* [Task to complete] Work out how many lines in the entries below include the word "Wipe", and give only that figure.

>>>>

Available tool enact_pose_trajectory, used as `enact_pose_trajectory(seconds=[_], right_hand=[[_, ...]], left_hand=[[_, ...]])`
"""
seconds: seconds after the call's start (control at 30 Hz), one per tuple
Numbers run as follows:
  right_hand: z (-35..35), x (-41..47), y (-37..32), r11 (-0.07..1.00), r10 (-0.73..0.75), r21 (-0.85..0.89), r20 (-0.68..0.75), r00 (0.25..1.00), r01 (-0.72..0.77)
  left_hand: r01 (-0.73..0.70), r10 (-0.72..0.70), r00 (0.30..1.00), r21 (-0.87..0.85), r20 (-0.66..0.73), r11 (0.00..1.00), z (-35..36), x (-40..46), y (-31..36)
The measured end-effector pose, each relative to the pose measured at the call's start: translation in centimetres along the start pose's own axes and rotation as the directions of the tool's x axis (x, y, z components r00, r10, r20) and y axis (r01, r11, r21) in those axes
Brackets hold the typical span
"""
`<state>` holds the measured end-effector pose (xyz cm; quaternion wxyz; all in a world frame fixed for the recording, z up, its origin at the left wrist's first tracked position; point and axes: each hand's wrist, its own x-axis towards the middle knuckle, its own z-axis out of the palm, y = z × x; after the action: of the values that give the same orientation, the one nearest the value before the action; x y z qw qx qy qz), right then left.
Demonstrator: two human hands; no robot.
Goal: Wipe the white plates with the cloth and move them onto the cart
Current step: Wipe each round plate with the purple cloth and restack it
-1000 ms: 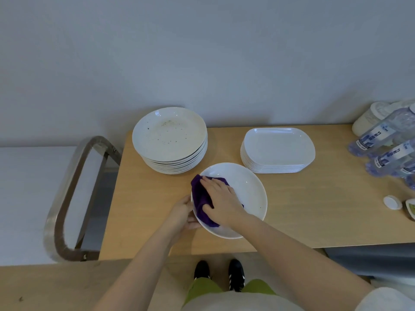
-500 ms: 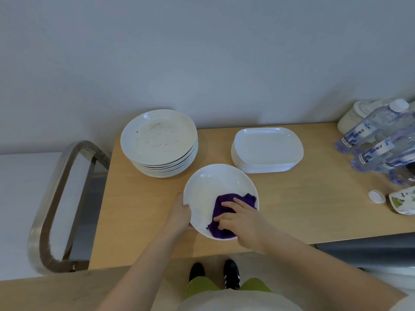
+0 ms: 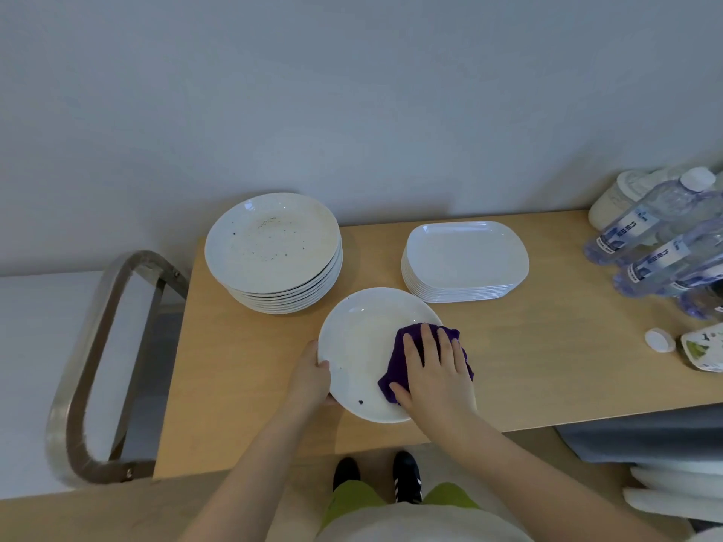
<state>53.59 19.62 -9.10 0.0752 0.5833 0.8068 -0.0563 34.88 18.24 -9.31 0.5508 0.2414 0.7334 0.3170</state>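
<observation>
- Fingers [image 3: 429, 344] of the right hand [image 3: 436, 371] are laid out flat and a bit spread, pressing the purple cloth [image 3: 403, 356] down on the right side of the plate [image 3: 358, 346], lower middle of the frame.
- Left hand [image 3: 311, 375] grips that plate's left rim, thumb on top, the rest curled under.
- Plate sits on the wooden table [image 3: 547, 357], with a small dark speck near its bottom edge.
- Stack of round plates [image 3: 274, 252] just up-left of it; the top one is speckled and dirty.
- Stack of squarish plates [image 3: 465, 260] up-right, looking clean.
- Metal cart handle [image 3: 90, 346] at the left edge.
- Water bottles [image 3: 657, 244] and a loose cap [image 3: 659, 340] at far right.
</observation>
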Motion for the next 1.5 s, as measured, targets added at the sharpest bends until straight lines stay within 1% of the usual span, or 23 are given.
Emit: enact_pose_trajectory(seconds=[0.03,0.13,0.23,0.33,0.4,0.47,0.53,0.6,0.7,0.8,0.9,1.03,1.17,1.27,1.33,1.4,1.47,1.5], right_hand=[[0.4,0.5,0.0,1.0,0.011,0.008,0.02,1.0,-0.011],[1.0,2.1,0.3,0.996,-0.005,0.087,-0.002,1.0,0.005],[0.9,3.6,-0.1,0.97,0.008,0.245,-0.025,1.0,-0.001],[0.6,5.1,-1.4,0.885,0.041,0.465,-0.04,0.998,-0.018],[0.2,5.9,-2.6,0.821,0.025,0.571,-0.055,0.998,0.011],[-0.1,6.3,-3.9,0.769,-0.022,0.637,-0.058,0.998,0.054],[-0.1,6.4,-4.8,0.751,-0.077,0.654,-0.058,0.995,0.096],[-0.2,6.3,-5.3,0.746,-0.129,0.653,-0.057,0.99,0.135],[-0.5,5.4,-5.8,0.754,-0.233,0.62,-0.057,0.971,0.218],[-0.6,4.0,-5.9,0.796,-0.347,0.507,-0.063,0.936,0.33],[-0.1,2.6,-5.2,0.828,-0.428,0.375,-0.059,0.902,0.417],[0.5,0.9,-3.6,0.831,-0.518,0.216,-0.039,0.854,0.513],[0.6,-0.3,-1.3,0.828,-0.543,0.172,0.007,0.84,0.534],[0.2,-0.9,0.9,0.816,-0.565,0.125,-0.027,0.824,0.564],[-0.2,-0.5,2.2,0.829,-0.546,0.13,-0.023,0.837,0.544],[-0.7,-0.1,2.5,0.853,-0.511,0.138,0.019,0.859,0.504],[-0.7,0.1,2.0,0.87,-0.484,0.087,-0.045,0.874,0.486],[-0.6,0.1,1.5,0.889,-0.45,0.064,-0.067,0.891,0.454]], left_hand=[[0.004,-0.004,1.0,-0.014,0.004,1.0,0.0,0.0,0.0],[0.01,-0.008,1.0,-0.056,0.024,0.998,-0.3,-0.3,0.1],[0.038,-0.031,0.998,-0.12,0.059,0.992,-0.6,-0.5,0.2],[0.096,-0.078,0.991,-0.17,0.105,0.981,-1.2,-0.6,0.1],[0.106,-0.081,0.987,-0.175,0.141,0.979,-1.5,-0.6,0.0],[0.13,-0.09,0.978,-0.212,0.187,0.969,-1.7,-0.7,0.2],[0.171,-0.114,0.967,-0.254,0.226,0.952,-1.8,-0.8,0.3],[0.182,-0.12,0.966,-0.275,0.227,0.944,-1.9,-0.7,0.4],[0.141,-0.092,0.976,-0.251,0.195,0.958,-1.7,-0.5,0.3],[0.111,-0.078,0.984,-0.211,0.158,0.971,-1.4,-0.4,0.3],[0.088,-0.072,0.992,-0.159,0.099,0.983,-1.1,-0.5,0.3],[0.046,-0.039,0.998,-0.119,0.056,0.992,-0.7,-0.6,0.3],[0.034,-0.03,0.999,-0.106,0.041,0.994,-0.8,-0.8,0.4],[0.013,-0.011,1.0,-0.087,0.024,0.996,-0.6,-0.8,0.4],[0.01,-0.008,1.0,-0.08,0.02,0.997,-0.6,-0.7,0.4],[0.012,-0.011,1.0,-0.077,0.024,0.997,-0.6,-0.6,0.4],[0.012,-0.011,1.0,-0.066,0.022,0.998,-0.6,-0.4,0.3],[0.011,-0.01,1.0,-0.06,0.019,0.998,-0.5,-0.4,0.3]])
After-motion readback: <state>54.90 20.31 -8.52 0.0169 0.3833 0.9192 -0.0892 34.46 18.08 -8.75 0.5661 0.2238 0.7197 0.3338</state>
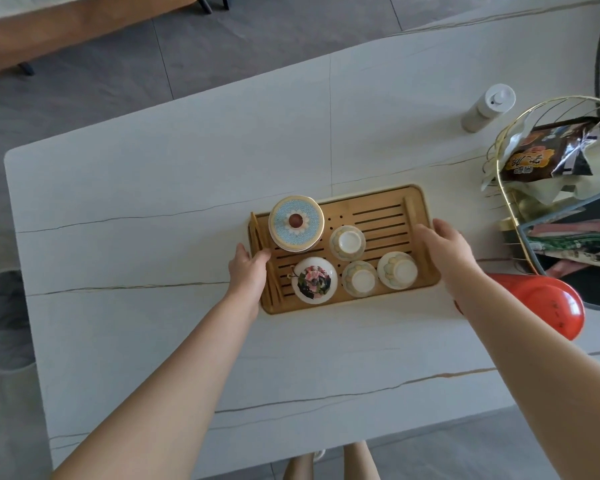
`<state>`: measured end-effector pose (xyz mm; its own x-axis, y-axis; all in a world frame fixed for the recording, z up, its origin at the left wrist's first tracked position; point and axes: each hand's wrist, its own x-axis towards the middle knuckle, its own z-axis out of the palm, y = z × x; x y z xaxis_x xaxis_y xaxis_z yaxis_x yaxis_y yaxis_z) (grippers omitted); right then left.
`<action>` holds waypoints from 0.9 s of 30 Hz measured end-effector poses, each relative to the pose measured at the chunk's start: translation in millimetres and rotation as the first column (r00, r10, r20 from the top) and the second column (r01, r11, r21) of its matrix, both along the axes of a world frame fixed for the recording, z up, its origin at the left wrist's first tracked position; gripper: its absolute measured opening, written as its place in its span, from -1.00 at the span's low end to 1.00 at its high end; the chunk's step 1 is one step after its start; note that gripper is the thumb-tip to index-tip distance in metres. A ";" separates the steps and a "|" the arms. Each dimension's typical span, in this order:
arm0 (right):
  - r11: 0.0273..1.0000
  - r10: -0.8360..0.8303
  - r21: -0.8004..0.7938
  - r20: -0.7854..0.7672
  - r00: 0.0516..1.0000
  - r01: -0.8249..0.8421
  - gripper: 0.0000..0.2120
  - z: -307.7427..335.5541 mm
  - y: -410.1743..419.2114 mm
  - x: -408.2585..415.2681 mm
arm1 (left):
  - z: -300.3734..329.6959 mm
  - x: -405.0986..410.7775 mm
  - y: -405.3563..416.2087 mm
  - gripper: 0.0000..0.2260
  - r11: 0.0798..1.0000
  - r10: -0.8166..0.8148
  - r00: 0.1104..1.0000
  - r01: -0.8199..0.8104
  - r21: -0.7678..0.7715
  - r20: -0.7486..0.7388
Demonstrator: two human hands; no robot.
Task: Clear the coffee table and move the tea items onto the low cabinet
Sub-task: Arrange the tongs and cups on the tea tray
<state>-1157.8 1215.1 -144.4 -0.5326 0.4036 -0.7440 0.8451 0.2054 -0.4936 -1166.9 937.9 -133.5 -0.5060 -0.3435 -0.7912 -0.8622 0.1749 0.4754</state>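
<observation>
A slatted bamboo tea tray lies on the white marble coffee table. It carries a round blue-lidded jar, a white floral pot and three small upturned cups. Bamboo tongs lie along its left rim. My left hand grips the tray's left end, thumb over the rim. My right hand holds the right end, with its thumb and fingers laid over the edge. The low cabinet is not in view.
A white pump bottle stands at the table's far right. A gold wire basket with a snack bag and a red rounded object crowd the right side. A grey bin sits on the floor at left.
</observation>
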 end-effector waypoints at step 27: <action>0.905 -0.349 -0.266 -0.019 0.937 0.332 -0.44 27.4 -21.8 23.6 | 43.6 -6.9 -7.9 -0.30 0.997 0.072 0.997 -0.071 0.030 -0.006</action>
<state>-1134.2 1193.3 -117.0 -0.4469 0.3706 -0.8142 0.8058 -0.2286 -0.5463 -1173.8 930.0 -89.9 -0.4870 -0.3552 -0.7980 -0.8684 0.0986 0.4860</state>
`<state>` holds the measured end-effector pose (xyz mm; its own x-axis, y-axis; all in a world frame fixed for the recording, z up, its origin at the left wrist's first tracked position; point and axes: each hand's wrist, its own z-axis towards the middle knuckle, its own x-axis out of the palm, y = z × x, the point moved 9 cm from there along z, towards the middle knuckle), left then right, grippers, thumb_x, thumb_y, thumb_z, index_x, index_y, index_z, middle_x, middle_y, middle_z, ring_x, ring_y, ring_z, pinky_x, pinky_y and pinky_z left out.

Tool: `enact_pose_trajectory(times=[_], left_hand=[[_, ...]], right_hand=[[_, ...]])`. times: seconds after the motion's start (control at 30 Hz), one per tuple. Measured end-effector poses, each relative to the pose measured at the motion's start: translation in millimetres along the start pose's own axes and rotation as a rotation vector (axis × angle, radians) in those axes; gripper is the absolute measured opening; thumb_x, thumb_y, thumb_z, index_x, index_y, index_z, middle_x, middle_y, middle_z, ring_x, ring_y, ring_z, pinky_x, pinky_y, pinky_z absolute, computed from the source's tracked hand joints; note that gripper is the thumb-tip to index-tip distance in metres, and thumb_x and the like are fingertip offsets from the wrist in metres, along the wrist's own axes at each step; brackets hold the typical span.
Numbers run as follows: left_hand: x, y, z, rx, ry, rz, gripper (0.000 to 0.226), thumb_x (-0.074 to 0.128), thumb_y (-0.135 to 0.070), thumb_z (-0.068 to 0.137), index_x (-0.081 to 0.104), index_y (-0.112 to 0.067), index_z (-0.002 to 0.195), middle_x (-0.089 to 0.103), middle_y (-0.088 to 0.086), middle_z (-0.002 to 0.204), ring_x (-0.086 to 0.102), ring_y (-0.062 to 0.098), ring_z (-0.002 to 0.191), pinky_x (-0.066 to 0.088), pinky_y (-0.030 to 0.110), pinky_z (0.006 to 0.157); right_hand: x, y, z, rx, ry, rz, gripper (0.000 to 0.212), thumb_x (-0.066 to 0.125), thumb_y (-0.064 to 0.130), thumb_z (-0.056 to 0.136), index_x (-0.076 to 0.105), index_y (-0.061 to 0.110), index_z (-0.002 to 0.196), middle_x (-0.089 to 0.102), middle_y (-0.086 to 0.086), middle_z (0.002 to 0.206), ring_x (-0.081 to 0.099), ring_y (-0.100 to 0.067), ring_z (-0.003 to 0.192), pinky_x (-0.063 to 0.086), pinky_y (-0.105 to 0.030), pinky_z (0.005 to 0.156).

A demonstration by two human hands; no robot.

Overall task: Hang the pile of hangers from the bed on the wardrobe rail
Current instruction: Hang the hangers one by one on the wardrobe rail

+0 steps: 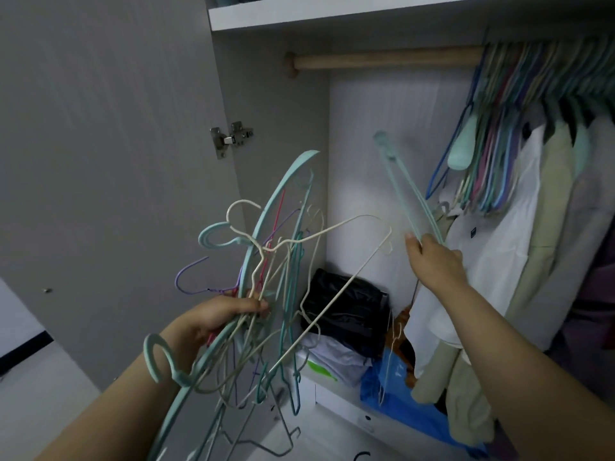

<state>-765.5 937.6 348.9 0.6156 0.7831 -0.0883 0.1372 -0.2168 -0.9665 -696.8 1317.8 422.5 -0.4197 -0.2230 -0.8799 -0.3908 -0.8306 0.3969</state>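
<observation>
My left hand [216, 317] grips a tangled bundle of hangers [266, 277] in mint, cream, purple and pink, held upright in front of the open wardrobe. My right hand [432, 257] is closed on one slim mint hanger [397, 181], raised apart from the bundle with its far end pointing up and left. The wooden wardrobe rail [386, 59] runs across the top. Its left stretch is bare. Many coloured hangers [506, 128] crowd its right end, some of them empty and some carrying clothes.
The open wardrobe door [109, 161] stands at the left, with a metal hinge [231, 138]. Pale shirts and jackets [532, 227] hang at the right. A black bag [346, 307], folded cloth and a blue bag [399, 390] lie on the wardrobe floor. A white shelf [332, 11] sits above the rail.
</observation>
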Motion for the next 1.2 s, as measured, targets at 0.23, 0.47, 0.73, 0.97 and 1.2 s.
enact_pose_trajectory(times=[0.23,0.47,0.73,0.97,1.2], left_hand=[[0.3,-5.9,-1.0,0.018,-0.076,-0.102,0.033,0.082,-0.015,0.056,0.075,-0.001,0.085,0.073,0.013,0.084,0.071,0.019,0.071,0.056,0.025,0.063],[-2.3,-7.0,7.0,0.049,-0.187,-0.234,0.038,0.07,-0.018,0.071,0.066,0.005,0.101,0.068,0.017,0.084,0.068,0.022,0.065,0.058,0.028,0.061],[10.1,-4.4,16.2,0.054,-0.269,-0.279,0.015,0.062,-0.014,0.091,0.07,-0.006,0.081,0.069,0.009,0.076,0.067,0.017,0.064,0.056,0.026,0.066],[23.6,-11.8,26.0,0.003,-0.242,-0.268,0.037,0.056,-0.039,0.095,0.065,-0.004,0.09,0.063,0.011,0.079,0.058,0.022,0.066,0.049,0.034,0.072],[45.4,-16.8,39.2,-0.035,-0.196,-0.403,0.041,0.057,-0.039,0.095,0.064,-0.01,0.067,0.06,0.007,0.06,0.058,0.019,0.047,0.051,0.026,0.05]], right_hand=[[50.7,-15.7,-6.8,0.116,0.238,0.452,0.03,0.038,0.034,0.101,0.046,0.007,0.111,0.057,-0.01,0.092,0.055,-0.024,0.079,0.04,-0.03,0.068],[64.5,-27.4,-49.0,0.359,0.069,1.009,0.018,0.041,0.02,0.102,0.054,0.009,0.107,0.057,-0.008,0.078,0.062,-0.026,0.063,0.048,-0.035,0.059],[65.2,-34.9,-133.5,0.376,-0.164,1.326,0.019,0.038,0.01,0.101,0.053,0.01,0.089,0.051,-0.007,0.059,0.062,-0.025,0.052,0.053,-0.033,0.054],[44.4,-0.3,-175.4,0.191,-0.233,1.307,0.03,0.026,0.017,0.105,0.042,0.008,0.081,0.052,-0.015,0.051,0.06,-0.041,0.058,0.042,-0.015,0.04],[39.1,-22.0,-172.7,0.19,-0.361,1.235,0.031,0.027,0.034,0.103,0.043,0.017,0.083,0.059,-0.005,0.053,0.066,-0.022,0.058,0.055,-0.029,0.058]])
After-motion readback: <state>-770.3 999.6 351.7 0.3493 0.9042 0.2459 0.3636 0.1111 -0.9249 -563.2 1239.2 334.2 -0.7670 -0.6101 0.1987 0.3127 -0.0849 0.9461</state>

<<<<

* [Answer to the problem] 2